Pastor_Ken_and_Aminata
March 05, 2008 at 6:22pm
Megan,
I know this feeling.  I know this thinking.  I understand it well.  Even though you have been on meds, seen many counselors, it doesn't mean that there is no hope.  There is no better counselor than Jesus.  His Love for you is greater than your depression.  He loves you and His Love for you is all the meds you will need if you will allow him to touch you. 

Jesus knows your tears, he understands those fears, and He wants your attention.  People can be a big disappointment, trust me I know, but Jesus, he will never disappoint you, and you wanna know what else?  He so patient, so gentle, so loving, so understanding.

All of those secret hurts... he knows all about them.  With just a touch from him, they can all disappear.  I had so many that I thought they would never go away, and I also like you, believed the world would be better off without me, and that nobody would really care.  
It was in my desperation, that I cried out to him, not really believing that He would answser, but he did.  I wish I coudl put in words, but it was such a over whelming Love that poured over me, one that I knew I didn't deserve, yet he showered me with His Love.  

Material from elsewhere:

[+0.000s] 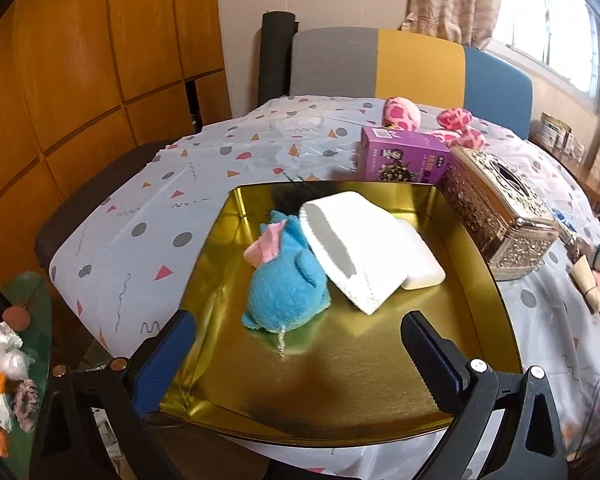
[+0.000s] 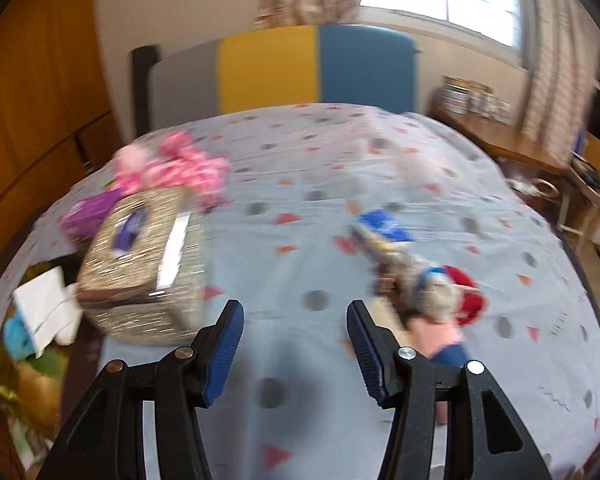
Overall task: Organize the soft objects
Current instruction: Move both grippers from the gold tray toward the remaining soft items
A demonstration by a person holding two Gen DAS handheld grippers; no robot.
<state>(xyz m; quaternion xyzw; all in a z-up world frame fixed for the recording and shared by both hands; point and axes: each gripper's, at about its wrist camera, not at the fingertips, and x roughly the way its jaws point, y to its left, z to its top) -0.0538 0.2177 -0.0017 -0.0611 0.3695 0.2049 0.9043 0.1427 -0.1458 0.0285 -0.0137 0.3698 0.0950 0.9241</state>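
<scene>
The left gripper (image 1: pixel 296 344) hangs with its ribbed blue pads spread wide and empty over the near edge of a shiny gold tray (image 1: pixel 340 392). In the tray lies a fuzzy blue plush toy (image 1: pixel 286 284) with a pink ear, touching a folded white quilted cloth (image 1: pixel 352 248) that rests on a smooth white pad (image 1: pixel 424 268). Right of the tray stands an ornate metallic tissue box (image 1: pixel 496 216), behind it a purple carton (image 1: pixel 404 156) and pink spotted plush (image 1: pixel 456 124). The right gripper (image 2: pixel 295 336) is also wide open, holding nothing, above the patterned tablecloth (image 2: pixel 300 208); a blurred cluster of small fabric toys (image 2: pixel 432 292) lies just right of it.
</scene>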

I writing to you because I know what you feel, and I pray that you will give Jesus a try, let him in and you will see as I did that His Love, Jesus Love never fails.

I'm praying for you
Pastor Aminata
Deb
March 05, 2008 at 6:29pm
Amen, Pastor Aminata...I too have been there, and cried to Jesus for help and He saved me in my darkest hour...being broken is the only way sometimes to find Jesus.
Mike n Laura
March 05, 2008 at 7:34pm
Thank you so much Deb and Pastor Aminata, I see the Holy Spirit speaking through you!